● Exercise instructions:
The answer is every line of the records that holds the word "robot", copied in full.

● Available data:
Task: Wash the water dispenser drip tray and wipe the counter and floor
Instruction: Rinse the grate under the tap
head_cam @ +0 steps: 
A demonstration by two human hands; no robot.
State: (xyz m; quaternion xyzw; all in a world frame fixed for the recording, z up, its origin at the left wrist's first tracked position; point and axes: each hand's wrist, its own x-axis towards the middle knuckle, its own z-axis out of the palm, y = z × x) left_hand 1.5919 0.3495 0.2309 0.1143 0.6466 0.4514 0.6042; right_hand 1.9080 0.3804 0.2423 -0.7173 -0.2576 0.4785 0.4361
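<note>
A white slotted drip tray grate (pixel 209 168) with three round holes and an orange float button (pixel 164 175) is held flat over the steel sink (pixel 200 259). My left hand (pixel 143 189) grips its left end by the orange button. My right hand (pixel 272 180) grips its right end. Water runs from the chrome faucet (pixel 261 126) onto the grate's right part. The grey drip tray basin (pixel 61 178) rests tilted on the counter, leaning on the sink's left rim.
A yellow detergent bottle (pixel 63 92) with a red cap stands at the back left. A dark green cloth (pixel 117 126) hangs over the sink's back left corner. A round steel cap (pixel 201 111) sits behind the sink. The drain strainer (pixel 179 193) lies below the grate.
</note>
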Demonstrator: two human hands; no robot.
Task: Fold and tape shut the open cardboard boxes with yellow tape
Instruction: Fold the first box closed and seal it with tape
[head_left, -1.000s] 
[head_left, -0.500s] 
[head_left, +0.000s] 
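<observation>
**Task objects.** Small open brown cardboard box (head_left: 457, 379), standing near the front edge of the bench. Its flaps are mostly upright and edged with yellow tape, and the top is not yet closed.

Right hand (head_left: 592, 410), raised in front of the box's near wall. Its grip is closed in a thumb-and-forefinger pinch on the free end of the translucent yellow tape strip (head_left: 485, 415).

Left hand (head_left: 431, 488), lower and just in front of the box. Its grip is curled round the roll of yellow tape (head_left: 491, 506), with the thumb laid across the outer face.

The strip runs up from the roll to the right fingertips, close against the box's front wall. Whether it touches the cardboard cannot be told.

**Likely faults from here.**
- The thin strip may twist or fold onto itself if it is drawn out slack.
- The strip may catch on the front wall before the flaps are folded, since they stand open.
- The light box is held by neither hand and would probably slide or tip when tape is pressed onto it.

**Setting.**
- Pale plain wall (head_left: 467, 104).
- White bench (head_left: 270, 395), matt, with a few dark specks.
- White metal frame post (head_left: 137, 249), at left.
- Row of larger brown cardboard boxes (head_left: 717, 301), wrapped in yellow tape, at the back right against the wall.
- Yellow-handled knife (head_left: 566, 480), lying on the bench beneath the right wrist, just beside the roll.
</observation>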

● Task result:
A demonstration by two human hands; no robot.
Demonstrator: two human hands; no robot.

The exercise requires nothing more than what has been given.